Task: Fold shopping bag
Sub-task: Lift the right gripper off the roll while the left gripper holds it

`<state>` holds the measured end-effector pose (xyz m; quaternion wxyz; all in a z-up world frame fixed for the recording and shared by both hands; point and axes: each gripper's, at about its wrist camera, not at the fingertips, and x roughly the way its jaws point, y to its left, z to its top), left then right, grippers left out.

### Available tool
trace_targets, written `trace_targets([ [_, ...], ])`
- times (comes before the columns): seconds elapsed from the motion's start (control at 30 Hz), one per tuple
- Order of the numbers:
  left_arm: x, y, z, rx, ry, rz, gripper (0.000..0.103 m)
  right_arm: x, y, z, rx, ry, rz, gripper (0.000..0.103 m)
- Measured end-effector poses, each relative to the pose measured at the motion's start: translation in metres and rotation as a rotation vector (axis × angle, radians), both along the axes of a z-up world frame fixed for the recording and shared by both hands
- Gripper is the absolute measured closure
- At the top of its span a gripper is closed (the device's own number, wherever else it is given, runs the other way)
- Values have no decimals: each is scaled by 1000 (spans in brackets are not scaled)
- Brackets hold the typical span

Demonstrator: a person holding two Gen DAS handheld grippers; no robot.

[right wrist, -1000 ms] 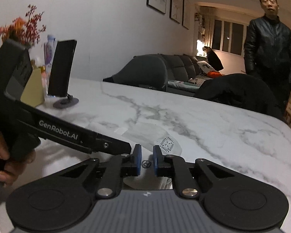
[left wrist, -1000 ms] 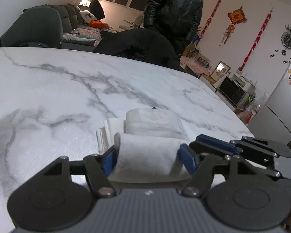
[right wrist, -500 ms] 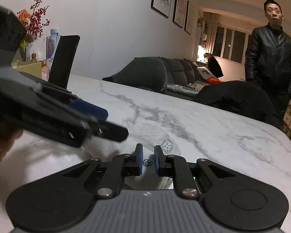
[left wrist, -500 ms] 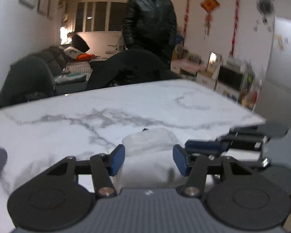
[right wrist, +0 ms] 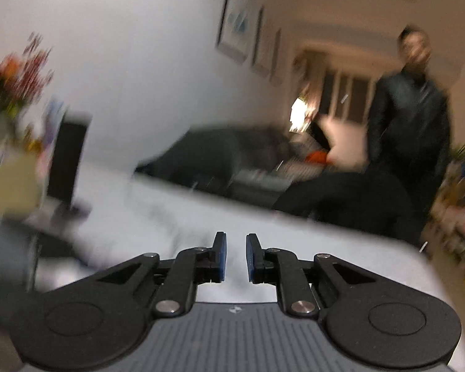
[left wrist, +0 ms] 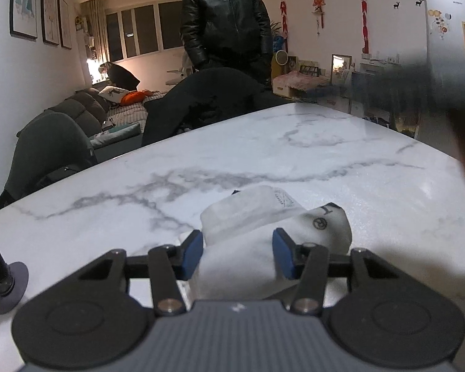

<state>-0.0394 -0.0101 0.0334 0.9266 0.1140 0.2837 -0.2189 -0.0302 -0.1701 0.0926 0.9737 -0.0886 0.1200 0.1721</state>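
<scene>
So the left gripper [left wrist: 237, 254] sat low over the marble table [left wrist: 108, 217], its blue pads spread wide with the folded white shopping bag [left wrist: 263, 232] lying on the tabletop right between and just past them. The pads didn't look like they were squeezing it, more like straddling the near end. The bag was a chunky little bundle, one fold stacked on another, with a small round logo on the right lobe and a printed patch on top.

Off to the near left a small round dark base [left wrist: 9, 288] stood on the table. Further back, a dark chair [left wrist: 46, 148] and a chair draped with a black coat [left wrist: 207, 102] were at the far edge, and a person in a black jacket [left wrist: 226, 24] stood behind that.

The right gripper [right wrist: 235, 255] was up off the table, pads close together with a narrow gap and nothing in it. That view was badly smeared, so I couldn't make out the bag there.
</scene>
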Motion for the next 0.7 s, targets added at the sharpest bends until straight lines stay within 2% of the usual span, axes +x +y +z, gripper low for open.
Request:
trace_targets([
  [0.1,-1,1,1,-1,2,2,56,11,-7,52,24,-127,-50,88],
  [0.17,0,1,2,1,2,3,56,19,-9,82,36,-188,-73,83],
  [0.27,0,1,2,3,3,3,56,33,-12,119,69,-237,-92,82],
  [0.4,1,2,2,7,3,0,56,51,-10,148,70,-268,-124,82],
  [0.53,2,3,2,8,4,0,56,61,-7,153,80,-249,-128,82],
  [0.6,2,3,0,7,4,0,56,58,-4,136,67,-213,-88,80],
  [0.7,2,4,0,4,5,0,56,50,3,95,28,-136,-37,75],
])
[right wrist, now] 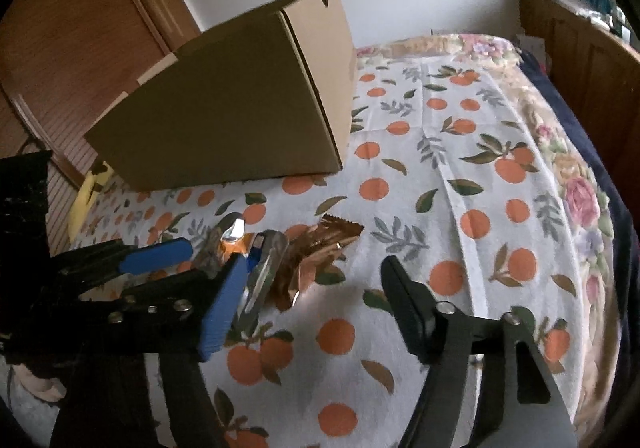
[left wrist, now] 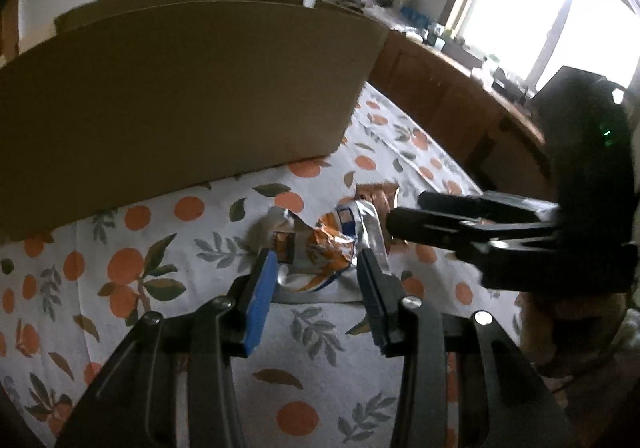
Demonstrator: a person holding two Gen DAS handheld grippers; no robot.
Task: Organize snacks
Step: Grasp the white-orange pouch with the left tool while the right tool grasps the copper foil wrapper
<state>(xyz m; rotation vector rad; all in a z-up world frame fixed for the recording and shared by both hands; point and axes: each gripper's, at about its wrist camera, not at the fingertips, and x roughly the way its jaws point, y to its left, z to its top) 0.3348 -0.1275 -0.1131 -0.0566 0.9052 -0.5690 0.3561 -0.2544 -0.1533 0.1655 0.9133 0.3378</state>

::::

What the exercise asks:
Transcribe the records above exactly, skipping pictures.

Answer box:
Task: Fold shopping bag
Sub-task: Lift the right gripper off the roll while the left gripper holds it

`<state>` holds the measured end-effector pose (xyz m; quaternion wxyz; all in a z-up world frame fixed for the recording and shared by both hands; point and axes: each gripper's, at about its wrist camera, not at the fingertips, and x roughly the way its jaws point, y to its left, z to its top), left then right, grippers left out.

### Available tool
trace_targets, written `trace_targets([ [_, ...], ])`
- times (comes before the columns): seconds elapsed from the motion's start (control at 30 Hz), one per tuple
- Order of the numbers:
  left_arm: x, y, z, rx, ry, rz, gripper (0.000..0.103 m)
  right_arm: x, y, z, rx, ry, rz, gripper (0.000..0.103 m)
- Measured end-effector poses, each relative to the pose measured at the motion's start: translation in metres and rotation as a rotation vector (axis × angle, radians), both along the axes of a z-up world frame fixed for the recording and shared by both hands
- Gripper is the absolute measured closure
- At the top of its span a gripper is closed (the device's own number, wherever else it is given, runs the other way)
- Values have no decimals: each is scaled by 1000 (spans in brackets are not scaled)
- Brackets hold the typical span

Demonstrator: a person holding two Gen DAS handheld grippers; no robot.

[right wrist, -1000 ms] 
[left wrist, -1000 ms] 
[right wrist, -500 ms] 
[left wrist, -500 ms] 
[right wrist, +0 ms] 
[left wrist, +0 ms] 

<state>-0.0394 -0.0101 0.0334 0.9266 0.1140 0.2837 -0.2189 -0.0302 -0.1701 0.0926 0.9737 -0.0886 0.1200 0.1721</state>
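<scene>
So the left gripper [left wrist: 237, 254] sat low over the marble table [left wrist: 108, 217], its blue pads spread wide with the folded white shopping bag [left wrist: 263, 232] lying on the tabletop right between and just past them. The pads didn't look like they were squeezing it, more like straddling the near end. The bag was a chunky little bundle, one fold stacked on another, with a small round logo on the right lobe and a printed patch on top.

Off to the near left a small round dark base [left wrist: 9, 288] stood on the table. Further back, a dark chair [left wrist: 46, 148] and a chair draped with a black coat [left wrist: 207, 102] were at the far edge, and a person in a black jacket [left wrist: 226, 24] stood behind that.

The right gripper [right wrist: 235, 255] was up off the table, pads close together with a narrow gap and nothing in it. That view was badly smeared, so I couldn't make out the bag there.
</scene>
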Motion for the next 0.7 s, targets added at the sharpest bends until straight lines stay within 2% of the usual span, axes +x +y +z, gripper low for open.
Request:
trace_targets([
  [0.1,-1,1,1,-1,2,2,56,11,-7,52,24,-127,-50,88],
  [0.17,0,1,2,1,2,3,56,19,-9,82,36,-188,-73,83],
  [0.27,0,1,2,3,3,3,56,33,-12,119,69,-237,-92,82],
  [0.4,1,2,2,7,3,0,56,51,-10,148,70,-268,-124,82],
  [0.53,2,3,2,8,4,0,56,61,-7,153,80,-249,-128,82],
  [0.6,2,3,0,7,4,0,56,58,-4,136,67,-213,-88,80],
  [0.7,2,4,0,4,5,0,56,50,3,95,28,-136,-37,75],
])
[right wrist, now] 
[left wrist, now] 
Demonstrator: a person holding two Gen DAS handheld grippers; no robot.
Task: Organize snacks
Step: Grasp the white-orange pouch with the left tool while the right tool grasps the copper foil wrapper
<state>(xyz m; rotation vector rad; all in a z-up world frame fixed for the recording and shared by both hands; point and axes: each gripper's, at about its wrist camera, not at the fingertips, and x roughly the way its jaws point, y to its left, z to its top) 0.3348 -0.1275 -0.1131 -0.0566 0.9052 -0.5690 0.3561 -0.2544 -0.1533 0.1655 0.9133 0.3378</state>

This answer has been given in full.